Don Nakanishi, director emeritus of the Asian American Studies Center, and professor emeritus in Asian American Studies and Education at the University of California Los Angeles (UCLA), passed away in Los Angeles unexpectedly on March 21, 2016. He was 66.
Don was a pioneer in the study of Asian American politics, and his career exemplified the role of the scholar-citizen. Many political scientists on U.S. racial and ethnic politics owe a huge debt to Don for the trails he blazed. He was a pioneer in helping to establish the intellectual grounds of Asian American politics as the community has taken shape politically, from the 1970s to the present. He was one of the nation’s first Asian American politics scholars to be a member of the American Political Science Association.
Don was born to Japanese American immigrant parents who were interned during World War II. Growing up in the predominantly Mexican American, working-class neighborhood of City Terrace in East Los Angeles, he was the first student from Roosevelt High School to attend Yale. During his senior year at Roosevelt, Don was chosen the “Boy Mayor” of Los Angeles and was elected as Student Body President, which would facilitate his lifelong interest in politics. During his first term in New Haven his intellectual interest in examining the intersection of race and politics for Asian Americans was sparked by an unfortunate but pivotal interaction with his classmates. On December 7th, 1967, classmates came to his dorm room chanting “Bomb Pearl Harbor!” and began throwing water balloons at him (a ritual practiced at campuses around the country in that era). Don, uncertain what to make of the incident, went to the library to get Prejudice, War, and the Constitution (ten Broek, Barnhart, and Matson’s classic work), and began to educate himself on the history of Japanese Americans, and Asian America more broadly.
A lifetime of scholarship and activism was to follow. While at Yale, Don helped to establish a chapter of Movimiento Estudiantil Chicano Aztlan (MEChA) with Mexican American students.
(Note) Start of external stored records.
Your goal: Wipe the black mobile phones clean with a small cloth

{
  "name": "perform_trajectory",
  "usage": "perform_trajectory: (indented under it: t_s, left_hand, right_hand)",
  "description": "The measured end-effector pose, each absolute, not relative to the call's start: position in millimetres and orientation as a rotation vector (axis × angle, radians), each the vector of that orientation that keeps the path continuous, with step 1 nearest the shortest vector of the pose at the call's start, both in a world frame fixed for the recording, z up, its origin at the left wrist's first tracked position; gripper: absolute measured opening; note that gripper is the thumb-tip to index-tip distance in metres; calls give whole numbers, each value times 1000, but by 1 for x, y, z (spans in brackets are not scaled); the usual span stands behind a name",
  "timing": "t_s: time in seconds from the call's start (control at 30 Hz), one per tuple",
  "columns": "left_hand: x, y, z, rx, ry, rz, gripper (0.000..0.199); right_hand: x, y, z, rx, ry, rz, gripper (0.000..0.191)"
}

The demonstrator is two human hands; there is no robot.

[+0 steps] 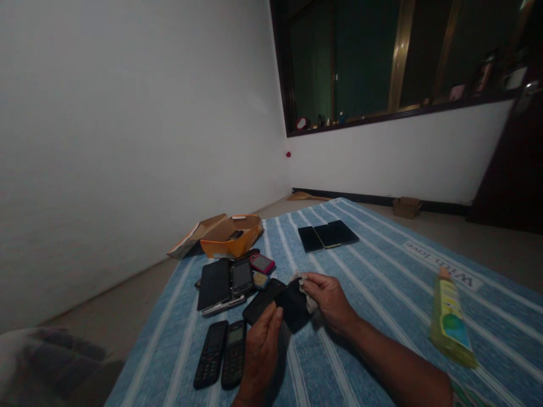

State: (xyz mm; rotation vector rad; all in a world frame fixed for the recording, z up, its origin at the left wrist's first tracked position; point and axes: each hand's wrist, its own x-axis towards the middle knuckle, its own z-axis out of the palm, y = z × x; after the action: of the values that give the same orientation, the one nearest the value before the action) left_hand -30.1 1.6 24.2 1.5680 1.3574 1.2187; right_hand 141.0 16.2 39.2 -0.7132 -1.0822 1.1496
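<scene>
A black smartphone point(292, 307) is held up over the blue striped cloth. My left hand point(262, 345) pinches its near left edge between thumb and fingers. At the far right edge of the phone, my right hand point(328, 299) is closed on a pale crumpled cloth point(311, 303) pressed against it. Just behind lies another dark phone point(259, 301), partly covered. Two black keypad phones, one point(211, 353) beside the other point(233, 353), lie left of my left hand. A black tablet-like device point(214, 284), a slider phone point(242, 277) and a pink phone point(262, 262) are grouped beyond.
An open orange box point(233, 240) with a small dark item inside stands at the far left. Three dark phones point(328, 234) lie in a row farther back. A yellow bottle point(452, 322) lies at the right. The striped cloth point(373, 345) covers the whole surface.
</scene>
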Motion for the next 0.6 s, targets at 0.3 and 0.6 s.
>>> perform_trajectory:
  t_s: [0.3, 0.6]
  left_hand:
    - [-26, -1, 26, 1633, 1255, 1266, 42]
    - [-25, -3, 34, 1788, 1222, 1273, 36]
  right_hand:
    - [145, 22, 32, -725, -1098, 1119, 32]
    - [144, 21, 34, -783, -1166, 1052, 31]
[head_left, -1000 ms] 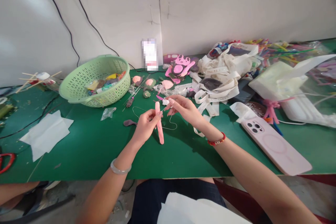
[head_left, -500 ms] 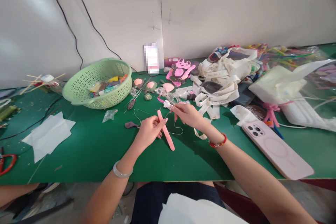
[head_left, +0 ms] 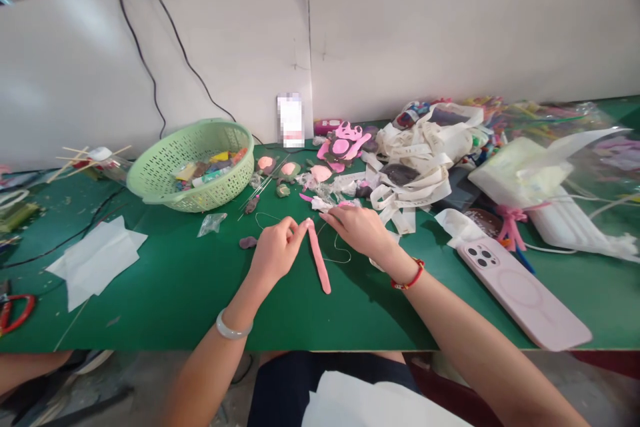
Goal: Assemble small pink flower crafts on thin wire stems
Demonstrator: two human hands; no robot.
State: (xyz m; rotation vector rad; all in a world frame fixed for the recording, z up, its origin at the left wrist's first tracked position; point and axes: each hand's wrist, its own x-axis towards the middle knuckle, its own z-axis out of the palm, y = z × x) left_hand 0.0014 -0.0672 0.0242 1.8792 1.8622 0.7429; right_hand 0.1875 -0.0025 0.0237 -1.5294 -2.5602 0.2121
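Observation:
My left hand (head_left: pixel 278 244) pinches the upper end of a flat pink strip (head_left: pixel 320 263) with rounded ends, which slants down toward me over the green table. Just right of that end is my right hand (head_left: pixel 354 228), palm down, fingers bent together; what its fingertips hold, if anything, is hidden. A thin pale thread (head_left: pixel 345 252) loops on the table under and beside my right hand. To the left of my left hand lies a small dark purplish lump (head_left: pixel 248 242). White and pink scraps (head_left: pixel 323 203) sit just beyond my right fingers.
A green plastic basket (head_left: pixel 195 203) with colourful pieces stands back left, near metal rods (head_left: pixel 265 180). Pink and grey shaped pieces (head_left: pixel 343 147) and heaped white ribbon (head_left: pixel 425 140) lie behind. A pink phone (head_left: pixel 525 293) is at right; white paper (head_left: pixel 97 260) and red-handled pliers (head_left: pixel 17 310) at left.
My left hand has shifted to the strip's upper end, and the strip stands a little steeper. My right hand has turned more palm down, its fingertips lower and close to that end.

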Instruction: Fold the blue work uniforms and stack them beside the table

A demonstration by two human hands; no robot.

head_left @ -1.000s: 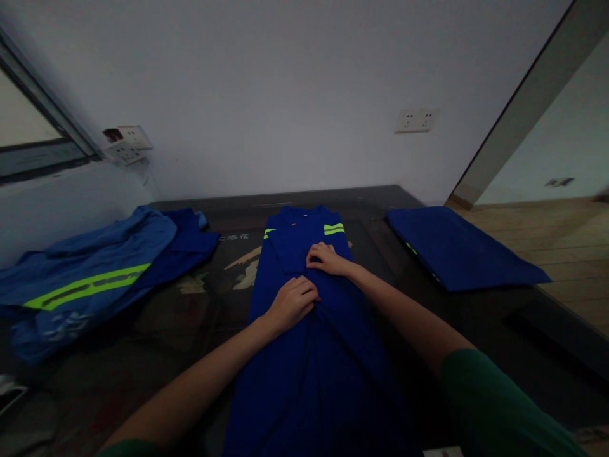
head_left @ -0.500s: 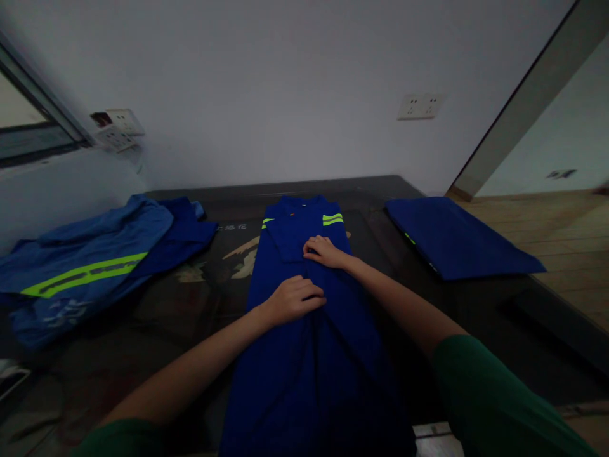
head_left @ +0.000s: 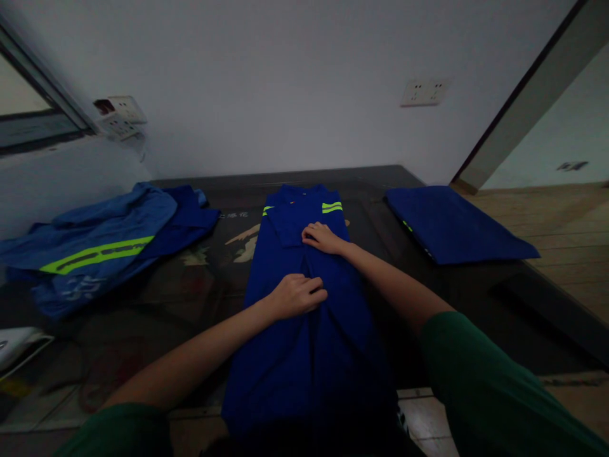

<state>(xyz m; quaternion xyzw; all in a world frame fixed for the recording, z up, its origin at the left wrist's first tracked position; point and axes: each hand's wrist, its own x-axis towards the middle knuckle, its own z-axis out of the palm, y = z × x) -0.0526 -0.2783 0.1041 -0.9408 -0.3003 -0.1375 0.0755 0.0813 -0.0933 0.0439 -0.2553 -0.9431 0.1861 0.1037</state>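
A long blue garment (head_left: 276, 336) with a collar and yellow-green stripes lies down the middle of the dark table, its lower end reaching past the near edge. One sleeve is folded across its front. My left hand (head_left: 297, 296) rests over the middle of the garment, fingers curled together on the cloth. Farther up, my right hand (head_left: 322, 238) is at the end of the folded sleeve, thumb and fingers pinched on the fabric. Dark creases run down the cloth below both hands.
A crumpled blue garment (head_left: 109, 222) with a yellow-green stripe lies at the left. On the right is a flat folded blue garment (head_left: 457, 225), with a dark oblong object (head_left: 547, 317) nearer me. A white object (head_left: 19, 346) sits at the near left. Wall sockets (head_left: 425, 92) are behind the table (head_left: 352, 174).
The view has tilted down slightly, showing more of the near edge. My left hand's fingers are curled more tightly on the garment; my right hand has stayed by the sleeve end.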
As Don recalled to the Los Angeles Times in 2010 after his retirement, reflecting on having grown up in East Los Angeles during the student walkouts of the 1960s: “What makes me into an Asian American was getting an identity as a Chicano first.” In 1969, Don and Glen Omatsu helped to organize Asian American students and gather support for the repeal of the Emergency Detention Act (Title II) of the McCarran Internal Security Act of 1950. Don also participated in efforts to support the grape boycott in 1970.
In 1971, toward the end of his Yale career, Don and Lowell Chun-Hoon founded Amerasia Journal, which would become the nation’s first major scholarly journal of Asian American studies. Shortly thereafter, Don, Lowell, and the journal moved to UCLA, although Don would return to the east coast for a short while, to earn a Ph.D. in Government from Harvard.
Don’s formal association with UCLA began in 1974, when he began working part-time for the Asian American Studies Center. He was appointed an acting assistant professor in political science at UCLA, and in 1982 received an appointment as an assistant professor in Education and Asian American studies. When he came up for tenure four years later, he became embroiled in an intense, high-profile three-year battle with ramifications far beyond his own career.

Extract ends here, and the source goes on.